CES is the ultimate in tech tools for all kinds of people, and with the level of hardware that the 2013 installment has already showcased in just its first day, there’s plenty to drool over.

Even better, companies have unveiled some awesome trends and gadgets that you’re likely to see in your journalism arsenal in the near future. If you’ve got some extra pocket money to spend or if you’re just a glutton for punishment, feast your eyes on some of the best and hottest tech trends that will take your reporting skills to the next level.

What gadget trends are you most excited for? Let us know in the comments.

1. Smart Cameras

Who said the consumer point-and-click camera is dead? While many have touted the technology as a tool that is becoming rapidly outmoding by smarter technology (see further down on this list for a fair argument), companies haven’t stopped iterating the camera — and have come out with some great products in just the few short hours CES has gone live.

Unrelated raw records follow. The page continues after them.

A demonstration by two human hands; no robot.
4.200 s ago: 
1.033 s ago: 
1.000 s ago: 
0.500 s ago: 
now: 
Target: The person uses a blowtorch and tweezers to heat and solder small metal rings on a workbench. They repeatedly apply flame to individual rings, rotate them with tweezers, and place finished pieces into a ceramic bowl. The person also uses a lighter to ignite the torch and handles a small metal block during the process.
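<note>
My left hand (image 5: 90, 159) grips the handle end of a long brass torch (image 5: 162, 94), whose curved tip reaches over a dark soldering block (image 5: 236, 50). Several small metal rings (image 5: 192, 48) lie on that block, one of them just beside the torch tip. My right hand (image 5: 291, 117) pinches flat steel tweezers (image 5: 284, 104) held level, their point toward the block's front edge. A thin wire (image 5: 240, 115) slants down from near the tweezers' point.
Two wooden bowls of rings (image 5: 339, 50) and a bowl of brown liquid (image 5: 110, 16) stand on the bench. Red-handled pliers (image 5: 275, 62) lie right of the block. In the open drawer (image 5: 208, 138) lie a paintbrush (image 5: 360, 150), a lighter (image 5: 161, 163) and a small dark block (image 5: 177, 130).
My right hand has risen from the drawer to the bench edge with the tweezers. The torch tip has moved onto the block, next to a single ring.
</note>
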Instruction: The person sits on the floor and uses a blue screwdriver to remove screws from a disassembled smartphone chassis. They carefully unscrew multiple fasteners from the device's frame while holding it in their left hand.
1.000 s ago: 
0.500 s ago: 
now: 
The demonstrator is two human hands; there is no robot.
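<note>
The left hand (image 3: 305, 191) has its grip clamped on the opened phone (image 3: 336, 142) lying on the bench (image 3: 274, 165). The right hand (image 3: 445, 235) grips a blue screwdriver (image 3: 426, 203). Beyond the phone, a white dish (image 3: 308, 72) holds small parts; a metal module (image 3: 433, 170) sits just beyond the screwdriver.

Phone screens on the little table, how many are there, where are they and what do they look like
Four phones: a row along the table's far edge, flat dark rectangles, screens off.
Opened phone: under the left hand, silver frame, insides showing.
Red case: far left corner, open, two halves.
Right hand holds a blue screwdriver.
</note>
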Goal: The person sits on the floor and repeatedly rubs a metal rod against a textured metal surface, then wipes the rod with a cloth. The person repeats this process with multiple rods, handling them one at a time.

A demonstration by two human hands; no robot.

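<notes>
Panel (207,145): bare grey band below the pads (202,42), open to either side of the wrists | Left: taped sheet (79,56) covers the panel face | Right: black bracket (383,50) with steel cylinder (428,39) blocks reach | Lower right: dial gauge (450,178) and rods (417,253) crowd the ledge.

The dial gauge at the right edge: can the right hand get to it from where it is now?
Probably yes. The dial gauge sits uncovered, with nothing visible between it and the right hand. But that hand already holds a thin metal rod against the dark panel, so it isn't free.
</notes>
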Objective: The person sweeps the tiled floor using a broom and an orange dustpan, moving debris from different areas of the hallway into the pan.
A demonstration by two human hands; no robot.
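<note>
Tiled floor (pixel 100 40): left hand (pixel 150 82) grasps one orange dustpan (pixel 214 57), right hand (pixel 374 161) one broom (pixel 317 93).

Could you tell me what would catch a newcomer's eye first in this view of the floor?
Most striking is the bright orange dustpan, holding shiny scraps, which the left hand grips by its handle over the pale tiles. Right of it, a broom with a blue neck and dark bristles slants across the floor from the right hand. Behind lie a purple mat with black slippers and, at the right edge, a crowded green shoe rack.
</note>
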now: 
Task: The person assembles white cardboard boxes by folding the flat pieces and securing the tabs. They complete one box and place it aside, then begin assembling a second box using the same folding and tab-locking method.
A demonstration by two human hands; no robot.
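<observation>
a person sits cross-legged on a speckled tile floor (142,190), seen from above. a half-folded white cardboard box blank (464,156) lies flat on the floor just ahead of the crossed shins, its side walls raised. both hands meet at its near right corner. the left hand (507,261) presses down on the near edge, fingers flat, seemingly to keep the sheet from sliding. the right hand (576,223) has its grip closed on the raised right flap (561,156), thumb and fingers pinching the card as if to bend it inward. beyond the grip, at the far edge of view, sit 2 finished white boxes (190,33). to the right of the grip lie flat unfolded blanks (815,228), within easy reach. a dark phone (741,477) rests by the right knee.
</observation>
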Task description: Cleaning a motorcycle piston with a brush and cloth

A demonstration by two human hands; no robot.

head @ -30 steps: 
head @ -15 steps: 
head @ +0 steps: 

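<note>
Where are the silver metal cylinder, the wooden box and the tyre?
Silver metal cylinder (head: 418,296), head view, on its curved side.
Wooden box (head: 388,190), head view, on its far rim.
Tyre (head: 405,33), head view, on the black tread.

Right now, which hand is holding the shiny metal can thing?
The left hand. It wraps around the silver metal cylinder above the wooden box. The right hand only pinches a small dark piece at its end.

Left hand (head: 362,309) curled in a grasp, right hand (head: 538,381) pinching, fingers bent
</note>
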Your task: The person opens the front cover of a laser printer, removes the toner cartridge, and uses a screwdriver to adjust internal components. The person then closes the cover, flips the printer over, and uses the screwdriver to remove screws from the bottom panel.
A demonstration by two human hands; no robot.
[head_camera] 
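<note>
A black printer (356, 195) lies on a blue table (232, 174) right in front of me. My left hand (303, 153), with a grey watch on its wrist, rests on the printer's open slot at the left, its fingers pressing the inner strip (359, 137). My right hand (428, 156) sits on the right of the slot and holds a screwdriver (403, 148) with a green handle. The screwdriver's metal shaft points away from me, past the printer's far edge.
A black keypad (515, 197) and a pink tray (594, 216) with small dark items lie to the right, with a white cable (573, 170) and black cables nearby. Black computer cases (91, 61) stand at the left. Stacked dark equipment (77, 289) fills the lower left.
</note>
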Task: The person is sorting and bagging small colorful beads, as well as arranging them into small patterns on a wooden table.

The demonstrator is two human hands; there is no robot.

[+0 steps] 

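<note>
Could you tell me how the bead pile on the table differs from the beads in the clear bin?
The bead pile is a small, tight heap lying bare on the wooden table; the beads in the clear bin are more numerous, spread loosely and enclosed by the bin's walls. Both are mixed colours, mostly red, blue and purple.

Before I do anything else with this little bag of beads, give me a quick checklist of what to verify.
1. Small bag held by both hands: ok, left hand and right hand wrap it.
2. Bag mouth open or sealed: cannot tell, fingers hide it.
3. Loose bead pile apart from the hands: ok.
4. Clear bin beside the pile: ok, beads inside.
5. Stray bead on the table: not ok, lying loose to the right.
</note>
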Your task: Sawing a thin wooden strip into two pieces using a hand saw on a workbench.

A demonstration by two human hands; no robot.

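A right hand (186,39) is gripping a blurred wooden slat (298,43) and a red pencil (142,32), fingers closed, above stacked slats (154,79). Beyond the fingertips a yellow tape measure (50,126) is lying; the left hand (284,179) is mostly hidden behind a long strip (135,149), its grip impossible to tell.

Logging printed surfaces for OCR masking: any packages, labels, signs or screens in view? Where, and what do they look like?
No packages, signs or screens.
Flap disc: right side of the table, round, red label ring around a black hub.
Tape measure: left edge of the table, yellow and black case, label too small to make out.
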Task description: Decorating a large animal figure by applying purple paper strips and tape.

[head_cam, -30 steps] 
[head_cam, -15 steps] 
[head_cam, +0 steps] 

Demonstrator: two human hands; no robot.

The smart camera has actually breathed new life into Polaroid — the company just released their first series of Android-powered products on the showroom floor. The camera’s native OS allows users to immediately integrate their photo stream with social media accounts, and provides for automatic uploads with a WiFi connection. It’s easy and simple — and it can make sharing during breaking news even more streamlined than it is now.

If you’re looking for a more traditional product, then there’s no shortage of more classic cameras, albeit with a couple of upgrades. One of the biggest trends, adopted by greats like Sony and Nikon, is an upgrade of the camera’s image sensor. With a suped-up camera, you’ll be able to shoot better than HD (and faster, too). Models like the Sony Cybershot DSC-RX100 have the potential to fool everyone with its DSLR-like quality in a handy point-and-shoot system.

These investments have the possibility to be worth their weight in gold, and it’s likely that the consumer camera industry will be putting out more high-tech and high-quality models in the future. Why not splurge?  Read more

Google Glasses: Augmented Reality or Dystopian Horror?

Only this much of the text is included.